Restate word for word the entries below, starting with the line with "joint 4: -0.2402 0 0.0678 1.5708" and continuing through the line with "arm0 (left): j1". Include both of those lines and no others.

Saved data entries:

====================

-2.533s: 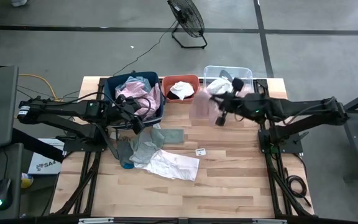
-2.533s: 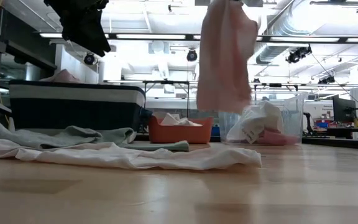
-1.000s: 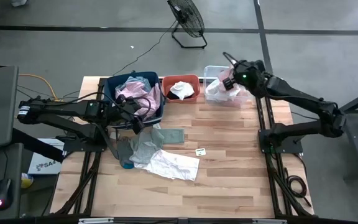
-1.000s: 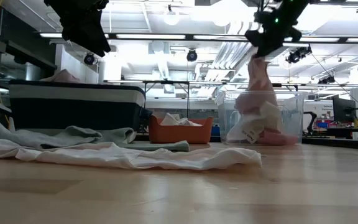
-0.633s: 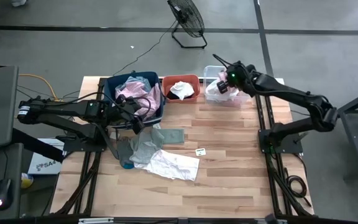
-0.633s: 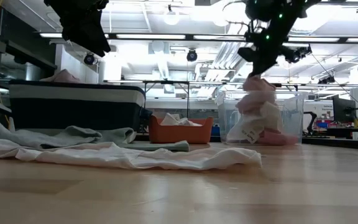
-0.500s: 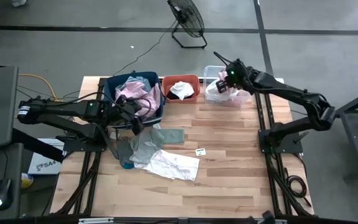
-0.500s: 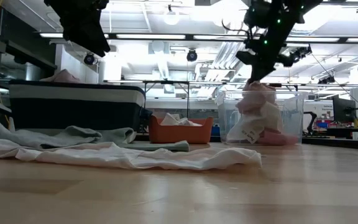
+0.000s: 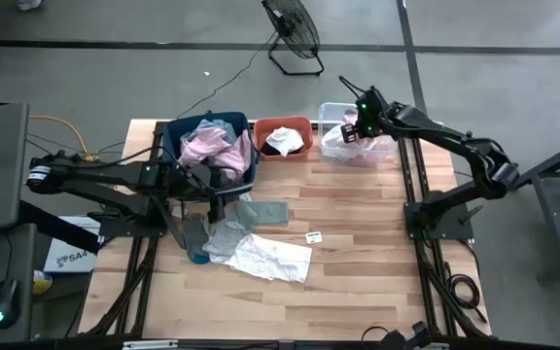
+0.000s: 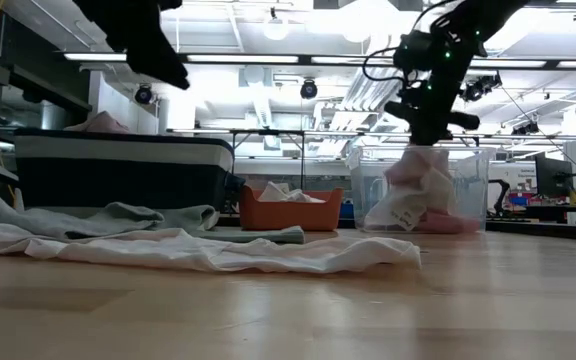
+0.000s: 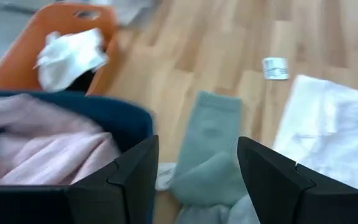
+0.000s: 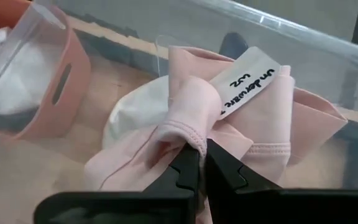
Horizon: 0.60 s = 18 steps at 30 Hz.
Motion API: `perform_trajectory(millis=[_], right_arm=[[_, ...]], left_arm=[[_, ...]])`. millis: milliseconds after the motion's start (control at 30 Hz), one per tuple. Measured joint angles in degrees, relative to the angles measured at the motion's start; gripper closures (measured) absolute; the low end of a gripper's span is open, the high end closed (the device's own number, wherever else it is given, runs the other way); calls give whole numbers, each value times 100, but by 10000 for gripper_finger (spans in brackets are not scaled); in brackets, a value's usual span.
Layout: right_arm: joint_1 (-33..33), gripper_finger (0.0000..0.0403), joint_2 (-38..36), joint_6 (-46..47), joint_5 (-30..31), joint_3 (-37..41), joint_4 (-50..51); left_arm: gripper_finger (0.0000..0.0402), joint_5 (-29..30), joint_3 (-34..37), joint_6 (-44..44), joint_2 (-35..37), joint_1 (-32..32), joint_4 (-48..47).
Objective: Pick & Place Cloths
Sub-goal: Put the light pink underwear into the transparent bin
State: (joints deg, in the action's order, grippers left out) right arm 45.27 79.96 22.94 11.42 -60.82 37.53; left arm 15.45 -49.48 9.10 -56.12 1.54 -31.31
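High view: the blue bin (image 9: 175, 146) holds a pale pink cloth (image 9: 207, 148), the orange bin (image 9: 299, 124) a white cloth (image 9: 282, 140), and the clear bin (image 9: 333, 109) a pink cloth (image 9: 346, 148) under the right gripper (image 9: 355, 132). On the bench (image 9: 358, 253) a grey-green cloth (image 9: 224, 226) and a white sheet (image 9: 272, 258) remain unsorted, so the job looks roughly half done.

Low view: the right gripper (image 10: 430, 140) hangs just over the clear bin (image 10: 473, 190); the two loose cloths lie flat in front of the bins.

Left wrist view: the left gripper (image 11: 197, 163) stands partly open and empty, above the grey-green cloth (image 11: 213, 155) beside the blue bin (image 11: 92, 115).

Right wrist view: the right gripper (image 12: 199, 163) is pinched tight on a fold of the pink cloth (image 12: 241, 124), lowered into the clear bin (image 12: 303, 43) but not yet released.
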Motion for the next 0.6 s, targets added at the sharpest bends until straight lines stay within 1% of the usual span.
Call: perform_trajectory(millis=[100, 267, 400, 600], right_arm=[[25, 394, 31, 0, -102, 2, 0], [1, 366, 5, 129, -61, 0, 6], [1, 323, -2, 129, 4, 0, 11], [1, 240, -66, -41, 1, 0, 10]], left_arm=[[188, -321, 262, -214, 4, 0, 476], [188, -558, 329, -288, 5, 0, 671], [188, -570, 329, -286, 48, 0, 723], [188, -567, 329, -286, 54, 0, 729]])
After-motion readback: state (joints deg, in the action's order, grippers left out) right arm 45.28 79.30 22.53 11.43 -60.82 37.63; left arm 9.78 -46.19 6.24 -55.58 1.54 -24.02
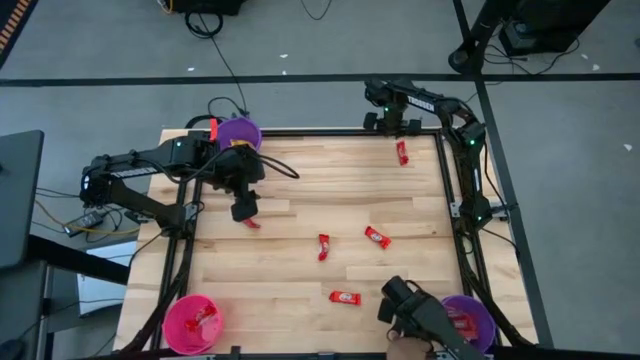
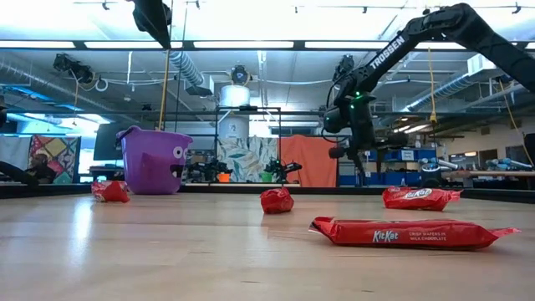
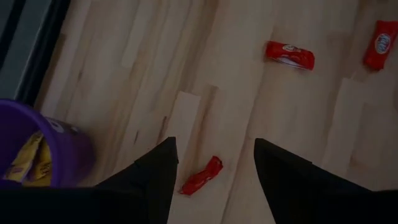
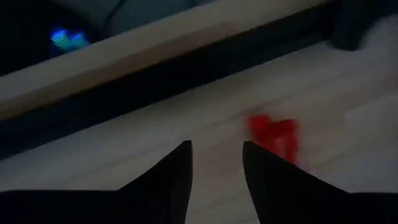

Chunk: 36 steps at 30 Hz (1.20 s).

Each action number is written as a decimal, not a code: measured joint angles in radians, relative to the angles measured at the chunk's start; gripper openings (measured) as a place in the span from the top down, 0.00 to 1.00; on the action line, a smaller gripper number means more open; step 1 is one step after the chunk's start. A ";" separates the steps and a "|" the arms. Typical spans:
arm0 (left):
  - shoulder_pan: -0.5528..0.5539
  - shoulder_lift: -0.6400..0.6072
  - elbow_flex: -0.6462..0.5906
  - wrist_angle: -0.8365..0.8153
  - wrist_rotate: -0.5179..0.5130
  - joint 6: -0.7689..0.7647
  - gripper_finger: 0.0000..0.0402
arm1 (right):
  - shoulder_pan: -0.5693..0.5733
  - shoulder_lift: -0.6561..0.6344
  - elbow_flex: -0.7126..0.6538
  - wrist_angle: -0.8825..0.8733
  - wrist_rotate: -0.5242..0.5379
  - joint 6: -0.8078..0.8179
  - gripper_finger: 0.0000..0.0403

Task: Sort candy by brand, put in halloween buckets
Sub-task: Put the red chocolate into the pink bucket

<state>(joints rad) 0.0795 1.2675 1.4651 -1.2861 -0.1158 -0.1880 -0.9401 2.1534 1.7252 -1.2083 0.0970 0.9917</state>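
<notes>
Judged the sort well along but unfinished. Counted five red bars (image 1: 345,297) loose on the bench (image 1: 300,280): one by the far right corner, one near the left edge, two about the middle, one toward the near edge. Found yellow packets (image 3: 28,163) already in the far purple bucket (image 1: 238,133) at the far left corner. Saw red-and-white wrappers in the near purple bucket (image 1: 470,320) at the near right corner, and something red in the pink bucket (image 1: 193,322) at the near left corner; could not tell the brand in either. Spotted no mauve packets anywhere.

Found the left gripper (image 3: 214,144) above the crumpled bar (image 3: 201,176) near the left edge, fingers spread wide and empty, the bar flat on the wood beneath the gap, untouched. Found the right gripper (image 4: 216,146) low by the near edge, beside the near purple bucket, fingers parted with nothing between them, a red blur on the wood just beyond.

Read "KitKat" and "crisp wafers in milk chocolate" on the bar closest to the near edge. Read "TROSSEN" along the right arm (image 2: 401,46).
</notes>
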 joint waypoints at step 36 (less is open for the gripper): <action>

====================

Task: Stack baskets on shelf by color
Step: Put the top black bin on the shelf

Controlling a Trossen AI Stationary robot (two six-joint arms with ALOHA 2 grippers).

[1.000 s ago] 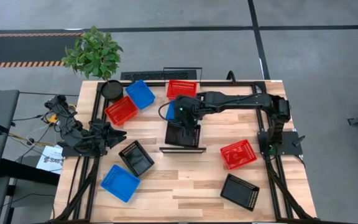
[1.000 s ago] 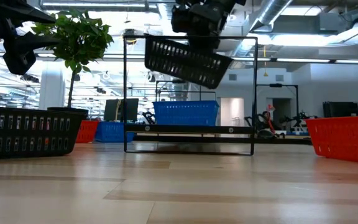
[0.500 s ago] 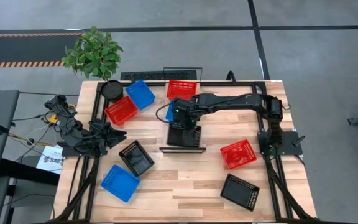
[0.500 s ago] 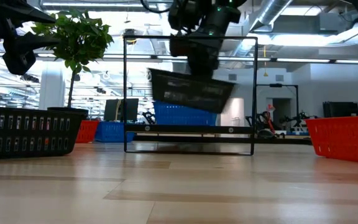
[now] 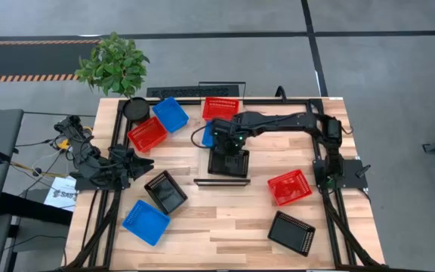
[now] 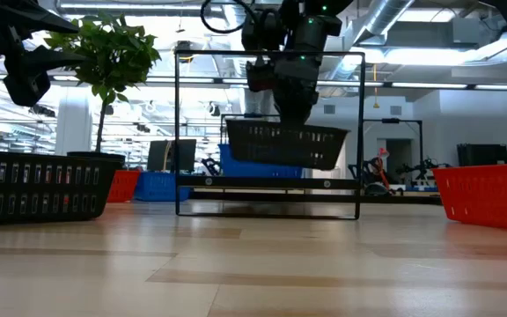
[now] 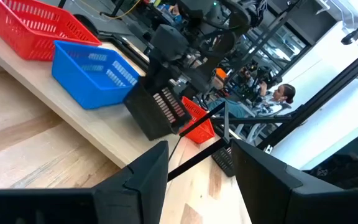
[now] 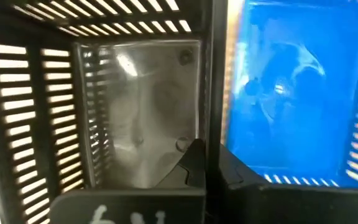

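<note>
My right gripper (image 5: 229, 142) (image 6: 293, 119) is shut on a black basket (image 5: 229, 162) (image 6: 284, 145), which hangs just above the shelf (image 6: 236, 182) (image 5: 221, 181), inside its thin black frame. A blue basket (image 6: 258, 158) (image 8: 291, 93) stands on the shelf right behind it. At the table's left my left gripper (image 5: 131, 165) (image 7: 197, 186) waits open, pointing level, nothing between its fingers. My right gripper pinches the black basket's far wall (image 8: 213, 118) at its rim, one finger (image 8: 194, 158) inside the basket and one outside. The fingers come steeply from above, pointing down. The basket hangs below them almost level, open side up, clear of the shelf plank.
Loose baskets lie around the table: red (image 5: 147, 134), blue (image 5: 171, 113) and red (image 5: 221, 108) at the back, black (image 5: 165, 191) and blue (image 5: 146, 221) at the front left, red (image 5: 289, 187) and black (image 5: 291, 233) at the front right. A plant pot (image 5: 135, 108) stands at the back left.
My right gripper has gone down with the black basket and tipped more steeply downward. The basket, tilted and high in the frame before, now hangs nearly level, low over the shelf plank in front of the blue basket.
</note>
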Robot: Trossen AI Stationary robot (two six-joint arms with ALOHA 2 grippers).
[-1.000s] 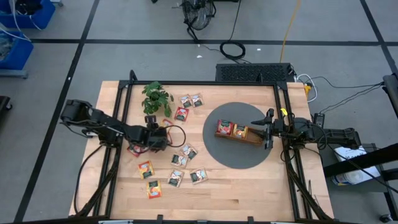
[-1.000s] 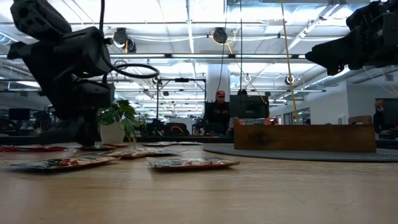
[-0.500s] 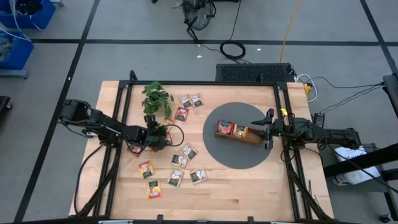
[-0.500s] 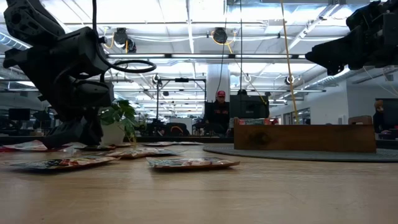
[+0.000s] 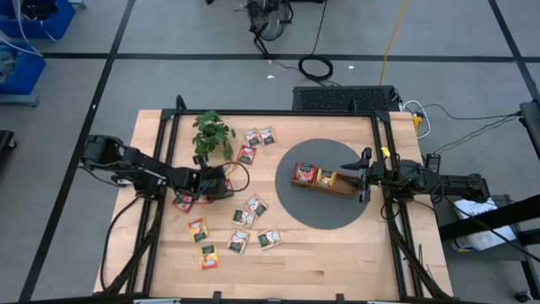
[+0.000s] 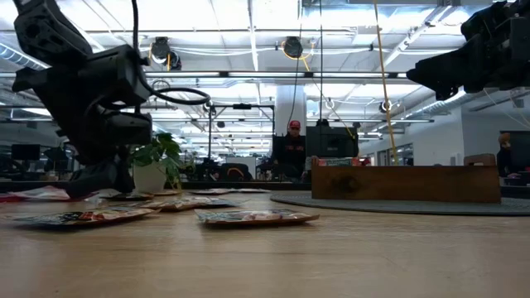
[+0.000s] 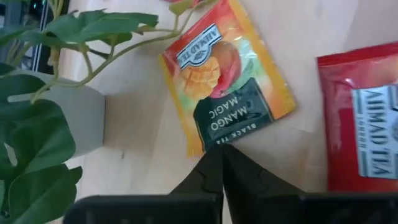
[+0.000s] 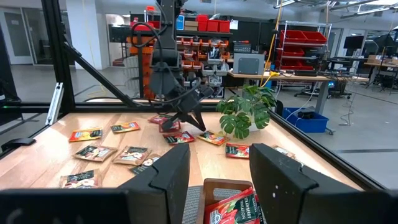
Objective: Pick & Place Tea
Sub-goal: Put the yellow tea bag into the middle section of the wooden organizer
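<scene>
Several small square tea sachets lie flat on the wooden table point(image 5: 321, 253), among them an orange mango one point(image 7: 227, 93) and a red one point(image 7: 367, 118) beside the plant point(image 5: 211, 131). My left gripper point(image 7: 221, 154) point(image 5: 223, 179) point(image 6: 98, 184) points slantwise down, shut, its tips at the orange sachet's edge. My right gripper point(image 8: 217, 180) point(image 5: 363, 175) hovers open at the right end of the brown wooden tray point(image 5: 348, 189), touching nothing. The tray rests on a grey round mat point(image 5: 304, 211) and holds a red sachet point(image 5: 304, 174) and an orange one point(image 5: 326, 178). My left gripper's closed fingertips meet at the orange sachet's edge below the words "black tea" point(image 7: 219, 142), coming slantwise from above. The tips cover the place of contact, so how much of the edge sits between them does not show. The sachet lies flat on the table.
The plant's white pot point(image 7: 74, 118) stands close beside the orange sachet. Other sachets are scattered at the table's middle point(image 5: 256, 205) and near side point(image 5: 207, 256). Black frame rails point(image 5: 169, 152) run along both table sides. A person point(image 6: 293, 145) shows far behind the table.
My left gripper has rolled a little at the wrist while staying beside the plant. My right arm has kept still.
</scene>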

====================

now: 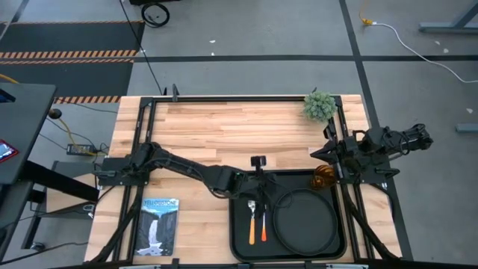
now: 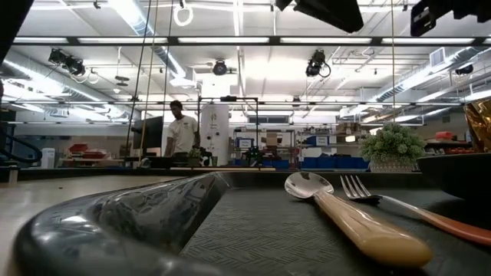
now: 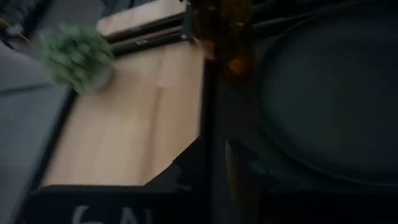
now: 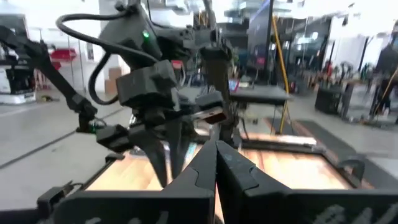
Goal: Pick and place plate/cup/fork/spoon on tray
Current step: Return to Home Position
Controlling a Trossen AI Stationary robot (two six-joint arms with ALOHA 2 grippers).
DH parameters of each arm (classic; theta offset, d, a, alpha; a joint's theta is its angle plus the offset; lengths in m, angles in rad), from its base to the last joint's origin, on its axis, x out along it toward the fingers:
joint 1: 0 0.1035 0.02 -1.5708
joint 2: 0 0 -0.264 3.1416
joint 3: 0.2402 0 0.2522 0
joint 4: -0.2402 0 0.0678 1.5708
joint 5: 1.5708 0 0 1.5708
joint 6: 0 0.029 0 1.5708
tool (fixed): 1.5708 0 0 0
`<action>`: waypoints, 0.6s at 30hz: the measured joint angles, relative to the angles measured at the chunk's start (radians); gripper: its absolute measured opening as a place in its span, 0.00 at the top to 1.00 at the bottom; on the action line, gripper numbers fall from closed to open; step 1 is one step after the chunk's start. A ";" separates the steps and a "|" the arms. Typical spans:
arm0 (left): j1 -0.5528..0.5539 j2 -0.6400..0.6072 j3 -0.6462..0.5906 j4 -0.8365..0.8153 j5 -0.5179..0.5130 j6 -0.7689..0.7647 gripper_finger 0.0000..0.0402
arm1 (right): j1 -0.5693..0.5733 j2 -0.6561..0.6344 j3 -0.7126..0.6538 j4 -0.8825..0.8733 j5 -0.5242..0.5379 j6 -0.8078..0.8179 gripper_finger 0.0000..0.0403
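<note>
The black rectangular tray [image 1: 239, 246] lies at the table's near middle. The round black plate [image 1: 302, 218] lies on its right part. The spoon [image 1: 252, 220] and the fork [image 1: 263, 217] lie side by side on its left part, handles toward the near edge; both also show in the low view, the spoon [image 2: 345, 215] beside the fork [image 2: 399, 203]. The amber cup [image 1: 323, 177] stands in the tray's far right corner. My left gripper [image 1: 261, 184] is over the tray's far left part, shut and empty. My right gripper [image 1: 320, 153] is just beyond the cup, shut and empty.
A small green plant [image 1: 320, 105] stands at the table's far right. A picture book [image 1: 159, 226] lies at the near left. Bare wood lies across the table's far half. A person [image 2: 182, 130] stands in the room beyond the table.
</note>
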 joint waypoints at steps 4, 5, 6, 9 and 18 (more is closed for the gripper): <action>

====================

→ **EXERCISE OUTPUT**:
joint 4: -0.2402 0 0.0678 1.5708
joint 5: 1.5708 0 0 1.5708
joint 6: 0 0.029 0 1.5708
tool (fixed): 1.5708 0 0 0
`<action>`: waypoints, 0.6s at 30hz: the measured joint angles, relative to the angles measured at the chunk's start (radians); gripper: its absolute measured opening as a place in its span, 0.00 at the top to 1.00 at the bottom; on the action line, gripper numbers fall from closed to open; step 1 is one step after the chunk's start. A ";" separates the steps and a "|" the arms. Typical spans:
arm0 (left): j1 -0.5528..0.5539 j2 -0.6400..0.6072 j3 -0.6462..0.5906 j4 -0.8365..0.8153 j5 -0.5179..0.5130 j6 -0.7689..0.7647 gripper_finger 0.0000..0.0402

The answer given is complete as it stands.